A promoção da gestão policial da vida nas favelas, seja através de UPPs ou de ocupações militares do exército, portanto, assim como as chacinas nas periferias, se referem àquelas cidades conflagradas, àqueles lugares cujo apelo social é apropriado por discursos polarizados – negros e pobres contra elite branca – seja por narrativas governistas, seja por discursos (e ações) fascistas e criminosos.

Aí vem esquerdistas perguntando aonde estavam os negros e pobres no protesto da direita “elite branca” nas zonas turísticas das grandes cidades? Isso vai soar esnobe e elitista de minha parte, mas nesse campo, fatos são fatos: sejamos mais politizados quando formos falar de protestos. É pensando nisso, inclusive, que esse texto acaba assim, aberto, sem fechamentos, apenas observando criticamente e propondo reflexões.


NOTAS

1) O professor mencionado que disse que Salvador “não é afeita às passeatas porque é uma cidade conflagrada” chama-se Clímaco Dias.

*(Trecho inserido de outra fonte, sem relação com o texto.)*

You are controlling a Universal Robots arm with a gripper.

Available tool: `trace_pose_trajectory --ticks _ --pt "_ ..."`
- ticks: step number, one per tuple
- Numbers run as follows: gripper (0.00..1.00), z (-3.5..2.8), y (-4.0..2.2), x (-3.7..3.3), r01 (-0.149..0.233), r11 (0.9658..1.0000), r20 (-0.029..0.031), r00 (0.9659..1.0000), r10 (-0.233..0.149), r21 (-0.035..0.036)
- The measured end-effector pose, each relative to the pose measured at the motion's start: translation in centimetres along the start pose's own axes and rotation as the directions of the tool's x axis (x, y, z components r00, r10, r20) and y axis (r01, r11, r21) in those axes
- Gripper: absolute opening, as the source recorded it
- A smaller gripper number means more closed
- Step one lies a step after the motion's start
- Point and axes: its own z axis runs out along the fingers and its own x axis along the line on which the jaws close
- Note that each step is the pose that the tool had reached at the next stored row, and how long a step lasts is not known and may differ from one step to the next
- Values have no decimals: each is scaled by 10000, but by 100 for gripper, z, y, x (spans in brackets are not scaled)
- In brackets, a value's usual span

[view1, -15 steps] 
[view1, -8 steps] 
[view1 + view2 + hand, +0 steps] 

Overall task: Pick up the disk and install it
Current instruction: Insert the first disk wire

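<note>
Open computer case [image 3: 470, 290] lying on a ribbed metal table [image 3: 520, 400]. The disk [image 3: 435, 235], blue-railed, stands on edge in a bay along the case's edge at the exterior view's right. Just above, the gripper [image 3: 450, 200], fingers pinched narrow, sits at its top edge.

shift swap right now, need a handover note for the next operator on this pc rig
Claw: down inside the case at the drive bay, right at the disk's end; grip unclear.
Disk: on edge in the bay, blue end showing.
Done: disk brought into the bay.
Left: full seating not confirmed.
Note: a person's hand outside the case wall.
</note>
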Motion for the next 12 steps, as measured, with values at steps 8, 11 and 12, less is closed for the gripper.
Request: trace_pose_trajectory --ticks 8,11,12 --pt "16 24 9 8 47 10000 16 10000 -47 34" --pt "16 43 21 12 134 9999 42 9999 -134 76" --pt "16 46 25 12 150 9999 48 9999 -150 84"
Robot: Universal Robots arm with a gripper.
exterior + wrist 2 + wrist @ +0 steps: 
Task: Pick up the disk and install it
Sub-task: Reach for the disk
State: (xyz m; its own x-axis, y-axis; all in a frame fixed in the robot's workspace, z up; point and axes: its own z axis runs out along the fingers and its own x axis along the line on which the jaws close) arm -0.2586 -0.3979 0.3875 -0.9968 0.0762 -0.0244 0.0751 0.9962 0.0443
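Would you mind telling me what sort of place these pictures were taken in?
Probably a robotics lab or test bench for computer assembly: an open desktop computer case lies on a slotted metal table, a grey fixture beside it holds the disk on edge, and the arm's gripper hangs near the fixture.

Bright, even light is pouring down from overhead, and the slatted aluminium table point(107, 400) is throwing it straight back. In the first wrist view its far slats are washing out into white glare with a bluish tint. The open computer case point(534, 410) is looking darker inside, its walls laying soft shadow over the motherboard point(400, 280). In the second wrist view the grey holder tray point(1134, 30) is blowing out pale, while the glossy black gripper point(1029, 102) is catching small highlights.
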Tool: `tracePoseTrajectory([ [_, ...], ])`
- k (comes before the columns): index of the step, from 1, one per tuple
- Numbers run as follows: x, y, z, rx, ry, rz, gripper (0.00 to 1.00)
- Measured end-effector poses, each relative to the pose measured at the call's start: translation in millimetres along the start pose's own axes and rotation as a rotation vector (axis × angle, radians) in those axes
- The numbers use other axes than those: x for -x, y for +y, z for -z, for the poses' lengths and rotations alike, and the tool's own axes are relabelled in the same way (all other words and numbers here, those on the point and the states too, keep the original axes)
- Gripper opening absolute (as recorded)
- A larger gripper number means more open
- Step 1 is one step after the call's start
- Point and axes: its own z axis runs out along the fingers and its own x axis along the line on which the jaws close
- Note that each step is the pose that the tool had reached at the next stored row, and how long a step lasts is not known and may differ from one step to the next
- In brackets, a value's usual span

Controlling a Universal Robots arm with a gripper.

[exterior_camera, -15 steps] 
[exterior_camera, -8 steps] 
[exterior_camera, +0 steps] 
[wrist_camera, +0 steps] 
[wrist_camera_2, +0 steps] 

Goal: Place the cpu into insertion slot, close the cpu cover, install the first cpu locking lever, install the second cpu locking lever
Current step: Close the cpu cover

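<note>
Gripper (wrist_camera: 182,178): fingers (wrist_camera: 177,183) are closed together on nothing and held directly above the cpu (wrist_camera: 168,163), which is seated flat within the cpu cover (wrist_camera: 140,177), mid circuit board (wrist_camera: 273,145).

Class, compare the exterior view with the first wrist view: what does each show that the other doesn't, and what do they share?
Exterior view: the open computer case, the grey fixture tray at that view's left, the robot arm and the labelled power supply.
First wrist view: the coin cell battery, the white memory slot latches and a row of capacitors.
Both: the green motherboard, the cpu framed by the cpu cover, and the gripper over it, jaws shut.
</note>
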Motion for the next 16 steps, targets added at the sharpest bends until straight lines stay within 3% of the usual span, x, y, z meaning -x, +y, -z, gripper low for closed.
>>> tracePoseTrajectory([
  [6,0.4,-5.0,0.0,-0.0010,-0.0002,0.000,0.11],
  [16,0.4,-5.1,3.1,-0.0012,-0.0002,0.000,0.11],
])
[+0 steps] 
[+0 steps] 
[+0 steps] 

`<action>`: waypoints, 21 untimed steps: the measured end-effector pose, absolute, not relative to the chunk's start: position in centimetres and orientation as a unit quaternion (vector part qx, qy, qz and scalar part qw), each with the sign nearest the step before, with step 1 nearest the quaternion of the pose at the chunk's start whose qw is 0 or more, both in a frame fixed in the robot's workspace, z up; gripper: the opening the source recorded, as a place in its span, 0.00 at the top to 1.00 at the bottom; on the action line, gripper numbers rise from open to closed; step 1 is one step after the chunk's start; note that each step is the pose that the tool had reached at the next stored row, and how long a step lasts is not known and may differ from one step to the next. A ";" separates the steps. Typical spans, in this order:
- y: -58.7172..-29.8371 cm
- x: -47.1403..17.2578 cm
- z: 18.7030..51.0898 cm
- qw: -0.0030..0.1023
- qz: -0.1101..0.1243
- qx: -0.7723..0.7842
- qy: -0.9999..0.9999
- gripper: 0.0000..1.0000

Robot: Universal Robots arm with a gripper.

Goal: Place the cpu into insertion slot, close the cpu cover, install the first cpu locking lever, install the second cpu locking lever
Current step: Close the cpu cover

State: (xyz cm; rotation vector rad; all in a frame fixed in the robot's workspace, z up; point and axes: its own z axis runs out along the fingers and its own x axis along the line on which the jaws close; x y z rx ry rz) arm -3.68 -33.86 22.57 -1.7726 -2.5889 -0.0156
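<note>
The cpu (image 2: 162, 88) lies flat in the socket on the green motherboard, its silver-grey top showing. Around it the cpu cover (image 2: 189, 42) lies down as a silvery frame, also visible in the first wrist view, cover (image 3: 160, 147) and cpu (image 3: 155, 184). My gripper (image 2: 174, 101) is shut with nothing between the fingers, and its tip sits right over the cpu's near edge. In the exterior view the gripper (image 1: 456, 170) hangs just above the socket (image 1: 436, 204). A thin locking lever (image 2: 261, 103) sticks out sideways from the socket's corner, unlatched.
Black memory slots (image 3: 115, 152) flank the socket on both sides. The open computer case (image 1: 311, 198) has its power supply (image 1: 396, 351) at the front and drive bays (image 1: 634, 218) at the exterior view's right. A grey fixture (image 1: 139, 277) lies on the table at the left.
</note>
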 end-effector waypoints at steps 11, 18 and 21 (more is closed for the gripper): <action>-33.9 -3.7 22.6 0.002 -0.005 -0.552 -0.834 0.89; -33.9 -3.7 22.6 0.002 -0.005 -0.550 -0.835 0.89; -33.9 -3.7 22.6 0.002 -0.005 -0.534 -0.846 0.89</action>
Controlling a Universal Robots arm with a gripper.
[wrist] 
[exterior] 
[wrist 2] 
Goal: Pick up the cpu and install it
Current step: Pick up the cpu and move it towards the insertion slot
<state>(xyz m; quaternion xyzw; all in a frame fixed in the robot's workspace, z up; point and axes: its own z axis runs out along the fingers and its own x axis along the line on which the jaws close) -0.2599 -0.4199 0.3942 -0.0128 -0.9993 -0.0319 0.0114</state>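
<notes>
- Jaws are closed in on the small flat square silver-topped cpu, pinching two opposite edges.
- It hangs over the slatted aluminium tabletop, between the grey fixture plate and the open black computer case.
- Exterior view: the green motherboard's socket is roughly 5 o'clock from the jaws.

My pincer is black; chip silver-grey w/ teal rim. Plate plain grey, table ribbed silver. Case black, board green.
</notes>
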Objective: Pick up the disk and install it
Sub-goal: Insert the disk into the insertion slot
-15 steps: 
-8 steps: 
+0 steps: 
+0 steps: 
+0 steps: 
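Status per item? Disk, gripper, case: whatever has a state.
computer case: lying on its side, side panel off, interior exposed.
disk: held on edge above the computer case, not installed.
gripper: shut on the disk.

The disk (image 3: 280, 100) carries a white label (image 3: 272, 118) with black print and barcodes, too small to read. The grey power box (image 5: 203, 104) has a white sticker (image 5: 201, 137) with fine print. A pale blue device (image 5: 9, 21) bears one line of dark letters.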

2) Esta nota não se refere a nada pontual no texto, mas quero compartilhar uma reação a uma versão bem mais enxuta e informal desse texto que eu publiquei em meu facebook e do qual este presente texto é consequência. Um professor (que eu admiro) também de Salvador, ligado a literatura e enraizado no hip-hop, perguntou, num comentário lá no facebook, se eu era “preto e pobre”. Eu perguntei “por quê”? Mas até fechar esse texto, não obtive resposta. Claro que infiro as razões da pergunta e sinto que ele tem motivos absolutamente justos para me perguntar isso nesse contexto, mas quero registrar esse fato aqui porque acho que ele pode suscitar outras importantes questões ligadas ao tema do nosso texto.